In memoriam-Joseph Buttigieg

Dr. Joseph Buttigieg, Professor Emeritus of English at the University of Notre Dame was one of ALA’s early supporters and was instrumental in linking the prestigious Hesburgh-Yusko Scholarship Program to the Academy. He interviewed the very first scholarship winners to the scholarship following a visit to African Leadership Academy in 2012 and served as a mentor to all our students enrolled at the university.
We remain in his debt for seeing the potential in sharing ALA’s vision with the University of Notre Dame.

ALA alumni and former staffulty share their messages:

From Connor Toohil, ALA Staffulty Alumni:
Joe Buttigieg was my first mentor at Notre Dame. He was a brilliant and accomplished scholar, and a charismatic and engaging professor. I’ll remember him most, though, for his moral virtues: his devotion to his family and to his students; his selfless availability whenever one of us asked for half an hour of his time; his passion, his optimism, and his gift for seeing brilliance in those around him.

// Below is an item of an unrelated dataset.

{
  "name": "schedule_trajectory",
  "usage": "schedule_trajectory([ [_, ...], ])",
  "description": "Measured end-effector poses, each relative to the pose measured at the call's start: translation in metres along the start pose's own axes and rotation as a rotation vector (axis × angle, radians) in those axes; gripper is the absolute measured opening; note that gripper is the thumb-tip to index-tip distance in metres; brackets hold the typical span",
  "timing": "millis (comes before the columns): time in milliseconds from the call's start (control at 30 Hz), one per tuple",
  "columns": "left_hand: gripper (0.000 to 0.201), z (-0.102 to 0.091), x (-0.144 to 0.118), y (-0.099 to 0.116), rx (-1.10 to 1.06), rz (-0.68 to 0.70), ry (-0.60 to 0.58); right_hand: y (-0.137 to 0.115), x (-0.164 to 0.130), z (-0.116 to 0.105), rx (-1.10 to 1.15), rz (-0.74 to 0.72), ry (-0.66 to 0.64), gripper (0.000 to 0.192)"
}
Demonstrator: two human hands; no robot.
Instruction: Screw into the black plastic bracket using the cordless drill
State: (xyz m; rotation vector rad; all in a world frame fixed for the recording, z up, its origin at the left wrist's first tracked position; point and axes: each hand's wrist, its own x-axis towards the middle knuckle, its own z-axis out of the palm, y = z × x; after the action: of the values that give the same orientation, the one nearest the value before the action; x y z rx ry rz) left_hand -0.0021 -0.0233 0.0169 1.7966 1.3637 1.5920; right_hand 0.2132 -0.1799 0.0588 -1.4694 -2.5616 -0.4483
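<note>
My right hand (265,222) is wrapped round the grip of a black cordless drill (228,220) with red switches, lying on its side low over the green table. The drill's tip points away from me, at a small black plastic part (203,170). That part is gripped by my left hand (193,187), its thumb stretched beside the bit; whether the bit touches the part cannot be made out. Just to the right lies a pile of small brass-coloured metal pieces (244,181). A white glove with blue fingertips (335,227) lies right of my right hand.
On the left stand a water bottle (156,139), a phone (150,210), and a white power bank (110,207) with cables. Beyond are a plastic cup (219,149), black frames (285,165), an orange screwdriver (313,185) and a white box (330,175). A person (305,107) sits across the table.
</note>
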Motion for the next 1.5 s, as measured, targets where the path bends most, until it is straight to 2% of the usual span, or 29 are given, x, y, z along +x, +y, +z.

It’s difficult to communicate who Joe was and why his life was so transformative, to those who didn’t have the pleasure to spend time with him. So just know two things:

(1) Joe believed in this place: in ALA, in its mission of developing transformative leaders, and in the students who emerged from here. He believed in and he supported all of you.

(2) For the dozens who left ALA for South Bend, Indiana- Joe served as a professor, a mentor, and a father figure. He made the members of our community feel like they belonged, and he inspired their greatest hopes.

He was truly a member of the ALA family.

From Jason Saroni, ALA Class of 2012:
Professor B. had a giant moral passion, personal warmth, and a random educational conversation with anyone. He motivated me to think critically about my vocation and chart out my trajectory most appropriately. I remember him taking over an hour on a random encounter during a challenging freshman year to encourage that I have more optimism about the road ahead and think about how to make positive change through my passions. Prof. B. was there to give me scholarly support when I most needed it just as the ideal time to help is when people are most in need. He had big responsibilities but was also a friend who cared deeply.

From Geraldine Mukumbi, ALA Class of 2011:
I was drawn to Prof B because we shared a reverence for fiction and a deep disdain for the british colonial legacy Malta and Zimbabwe share. We spent hours in his office gossiping and talking about books. I consider my biggest achievement getting him to love Joseph Conrad a little less. However, I feel I received much more than I could ever offer. Prof. B taught me what it means to be a teacher. Through his love, his deep adoration for human connection, I learnt what it means to be present and to have your door open. Years after graduation, his inbox remained open. I received a few emails full of wisdom. Full of wit. Full of a sense of humanity I can only aspire towards.

Sometime in November 2017, I sent Professor B an email. I was relaying the scenes I saw in Harare and the uncertainty ahead. It was the day after Mugabe had ‘resigned’ and I wrote to share a piece of home. He wrote me back in a few hours and I would like to share his words. “I am in London right now. Inevitably, the events in Zimbabwe are bringing back memories of the first time I set foot in the UK to begin my studies in philosophy. It was 1968 and before long I was participating in the protests against the Smith regime and UDI”

You see, the first time Prof B ever got into trouble with the police was for my country. It was a memory he invoked in jest to get me to stop arguing with him so much.

He continues…“Among other things I am reflecting on the book MUKIWA and on the huge sacrifice in blood that was paid for Zimbabwe’s emergence as a sovereign nation…we should all hope that this new turn in Zimbabwe’s history will be bloodless.”

2 years later it is unfortunate that his hope was not realised. But even with the blood on our streets, I am reminded of another thing Professor B never allowed. – succumbing to pessimism. He ended the letter by acknowledging,

“You are right, that the future is full of uncertainty but that does not preclude hope—hope with caution.”

I am sharing this because I am sure he would not mind. Most importantly because in my heart, this will always be his legacy —  that fierce contagious impulse towards hope. Not a blind foundless hope but a firm hope with caution. I feel so privileged to have known Professor B, to have called him a mentor and friend. And in this difficult time, I imagine he is in a hopeful place with open doors and beautiful books.